TASK REQUIREMENTS:
Return each line of the data below verbatim; pictures are to be left out.

COLLECTED MATERIAL:
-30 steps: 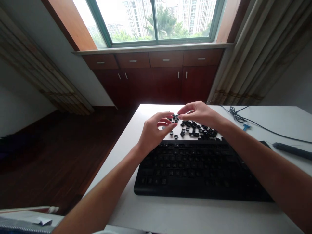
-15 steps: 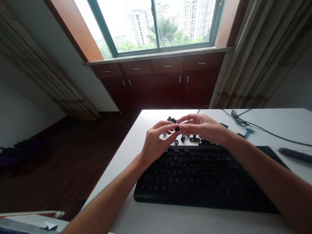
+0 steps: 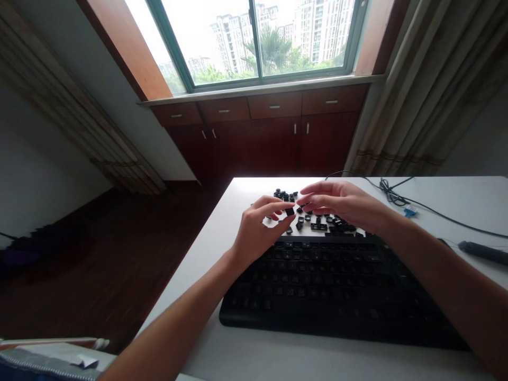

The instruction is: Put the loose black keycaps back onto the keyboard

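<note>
A small black keycap point(image 3: 290, 211) is pinched between the thumb and fingers of my left hand point(image 3: 254, 226), above the far edge of the keyboard. Just to its right is my right hand point(image 3: 341, 205), fingers slightly apart, with nothing visible in them and a small gap to the keycap. Below both hands lies a black keyboard point(image 3: 317, 296) whose key area shows bare key sockets. Loose black keycaps point(image 3: 318, 226) are scattered behind it on the white table, some hidden by my right hand.
At the right, a coiled black cable point(image 3: 391, 191), a blue tool point(image 3: 410, 212) and a dark grey handle-like object point(image 3: 482, 251) lie on the white table point(image 3: 206, 296). Beyond stand red-brown cabinets point(image 3: 273, 143) under a window.
My right hand has drawn away to the right from the keycap, opening a gap between the hands. The keycap stays in my left hand. The view has shifted slightly.
</note>
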`<state>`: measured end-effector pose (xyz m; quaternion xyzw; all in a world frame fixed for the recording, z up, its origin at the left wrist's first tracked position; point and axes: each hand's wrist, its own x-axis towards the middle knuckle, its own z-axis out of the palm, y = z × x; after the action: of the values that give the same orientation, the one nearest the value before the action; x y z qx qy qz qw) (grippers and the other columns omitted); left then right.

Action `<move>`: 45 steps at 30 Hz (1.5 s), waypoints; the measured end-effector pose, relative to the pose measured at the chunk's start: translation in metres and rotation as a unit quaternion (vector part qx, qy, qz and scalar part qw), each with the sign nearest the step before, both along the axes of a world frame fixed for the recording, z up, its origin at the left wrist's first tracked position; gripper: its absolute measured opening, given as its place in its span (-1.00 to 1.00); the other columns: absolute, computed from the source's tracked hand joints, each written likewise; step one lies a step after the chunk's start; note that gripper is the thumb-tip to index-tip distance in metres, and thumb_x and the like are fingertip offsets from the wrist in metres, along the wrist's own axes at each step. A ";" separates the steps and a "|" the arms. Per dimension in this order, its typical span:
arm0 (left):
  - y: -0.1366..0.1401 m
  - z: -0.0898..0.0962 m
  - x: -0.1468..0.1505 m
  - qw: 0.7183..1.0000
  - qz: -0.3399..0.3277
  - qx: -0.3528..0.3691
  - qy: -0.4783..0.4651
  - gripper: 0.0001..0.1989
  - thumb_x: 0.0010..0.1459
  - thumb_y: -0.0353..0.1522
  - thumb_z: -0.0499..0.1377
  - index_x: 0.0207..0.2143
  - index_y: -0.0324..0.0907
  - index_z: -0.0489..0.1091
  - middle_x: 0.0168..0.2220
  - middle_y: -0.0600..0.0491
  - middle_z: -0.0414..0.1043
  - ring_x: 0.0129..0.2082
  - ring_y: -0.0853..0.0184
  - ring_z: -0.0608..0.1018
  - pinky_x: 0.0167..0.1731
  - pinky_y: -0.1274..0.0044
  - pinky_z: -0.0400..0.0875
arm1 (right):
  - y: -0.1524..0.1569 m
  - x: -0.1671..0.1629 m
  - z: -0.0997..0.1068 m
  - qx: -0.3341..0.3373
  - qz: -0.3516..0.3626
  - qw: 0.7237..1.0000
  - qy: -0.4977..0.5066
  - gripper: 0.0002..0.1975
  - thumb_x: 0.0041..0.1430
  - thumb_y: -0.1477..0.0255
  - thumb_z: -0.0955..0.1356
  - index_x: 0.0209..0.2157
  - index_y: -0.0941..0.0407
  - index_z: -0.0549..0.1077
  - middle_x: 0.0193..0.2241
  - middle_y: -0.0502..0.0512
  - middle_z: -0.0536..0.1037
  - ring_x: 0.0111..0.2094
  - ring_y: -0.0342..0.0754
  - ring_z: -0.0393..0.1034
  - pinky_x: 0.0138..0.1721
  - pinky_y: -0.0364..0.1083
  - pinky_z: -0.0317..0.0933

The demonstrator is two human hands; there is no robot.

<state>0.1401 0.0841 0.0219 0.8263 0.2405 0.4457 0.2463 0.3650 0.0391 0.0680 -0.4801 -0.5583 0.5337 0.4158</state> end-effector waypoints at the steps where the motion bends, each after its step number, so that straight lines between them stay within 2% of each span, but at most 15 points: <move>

THE ANSWER:
-30 steps: 
-15 steps: 
+0 steps: 

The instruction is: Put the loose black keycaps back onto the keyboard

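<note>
A small black keycap point(image 3: 290, 211) is pinched between the thumb and fingers of my left hand point(image 3: 254, 226), above the far edge of the keyboard. Just to its right is my right hand point(image 3: 341, 205), fingers slightly apart, with nothing visible in them and a small gap to the keycap. Below both hands lies a black keyboard point(image 3: 317, 296) whose key area shows bare key sockets. Loose black keycaps point(image 3: 318, 226) are scattered behind it on the white table, some hidden by my right hand.
At the right, a coiled black cable point(image 3: 391, 191), a blue tool point(image 3: 410, 212) and a dark grey handle-like object point(image 3: 482, 251) lie on the white table point(image 3: 206, 296). Beyond stand red-brown cabinets point(image 3: 273, 143) under a window.
My right hand has drawn away to the right from the keycap, opening a gap between the hands. The keycap stays in my left hand. The view has shifted slightly.
</note>
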`<state>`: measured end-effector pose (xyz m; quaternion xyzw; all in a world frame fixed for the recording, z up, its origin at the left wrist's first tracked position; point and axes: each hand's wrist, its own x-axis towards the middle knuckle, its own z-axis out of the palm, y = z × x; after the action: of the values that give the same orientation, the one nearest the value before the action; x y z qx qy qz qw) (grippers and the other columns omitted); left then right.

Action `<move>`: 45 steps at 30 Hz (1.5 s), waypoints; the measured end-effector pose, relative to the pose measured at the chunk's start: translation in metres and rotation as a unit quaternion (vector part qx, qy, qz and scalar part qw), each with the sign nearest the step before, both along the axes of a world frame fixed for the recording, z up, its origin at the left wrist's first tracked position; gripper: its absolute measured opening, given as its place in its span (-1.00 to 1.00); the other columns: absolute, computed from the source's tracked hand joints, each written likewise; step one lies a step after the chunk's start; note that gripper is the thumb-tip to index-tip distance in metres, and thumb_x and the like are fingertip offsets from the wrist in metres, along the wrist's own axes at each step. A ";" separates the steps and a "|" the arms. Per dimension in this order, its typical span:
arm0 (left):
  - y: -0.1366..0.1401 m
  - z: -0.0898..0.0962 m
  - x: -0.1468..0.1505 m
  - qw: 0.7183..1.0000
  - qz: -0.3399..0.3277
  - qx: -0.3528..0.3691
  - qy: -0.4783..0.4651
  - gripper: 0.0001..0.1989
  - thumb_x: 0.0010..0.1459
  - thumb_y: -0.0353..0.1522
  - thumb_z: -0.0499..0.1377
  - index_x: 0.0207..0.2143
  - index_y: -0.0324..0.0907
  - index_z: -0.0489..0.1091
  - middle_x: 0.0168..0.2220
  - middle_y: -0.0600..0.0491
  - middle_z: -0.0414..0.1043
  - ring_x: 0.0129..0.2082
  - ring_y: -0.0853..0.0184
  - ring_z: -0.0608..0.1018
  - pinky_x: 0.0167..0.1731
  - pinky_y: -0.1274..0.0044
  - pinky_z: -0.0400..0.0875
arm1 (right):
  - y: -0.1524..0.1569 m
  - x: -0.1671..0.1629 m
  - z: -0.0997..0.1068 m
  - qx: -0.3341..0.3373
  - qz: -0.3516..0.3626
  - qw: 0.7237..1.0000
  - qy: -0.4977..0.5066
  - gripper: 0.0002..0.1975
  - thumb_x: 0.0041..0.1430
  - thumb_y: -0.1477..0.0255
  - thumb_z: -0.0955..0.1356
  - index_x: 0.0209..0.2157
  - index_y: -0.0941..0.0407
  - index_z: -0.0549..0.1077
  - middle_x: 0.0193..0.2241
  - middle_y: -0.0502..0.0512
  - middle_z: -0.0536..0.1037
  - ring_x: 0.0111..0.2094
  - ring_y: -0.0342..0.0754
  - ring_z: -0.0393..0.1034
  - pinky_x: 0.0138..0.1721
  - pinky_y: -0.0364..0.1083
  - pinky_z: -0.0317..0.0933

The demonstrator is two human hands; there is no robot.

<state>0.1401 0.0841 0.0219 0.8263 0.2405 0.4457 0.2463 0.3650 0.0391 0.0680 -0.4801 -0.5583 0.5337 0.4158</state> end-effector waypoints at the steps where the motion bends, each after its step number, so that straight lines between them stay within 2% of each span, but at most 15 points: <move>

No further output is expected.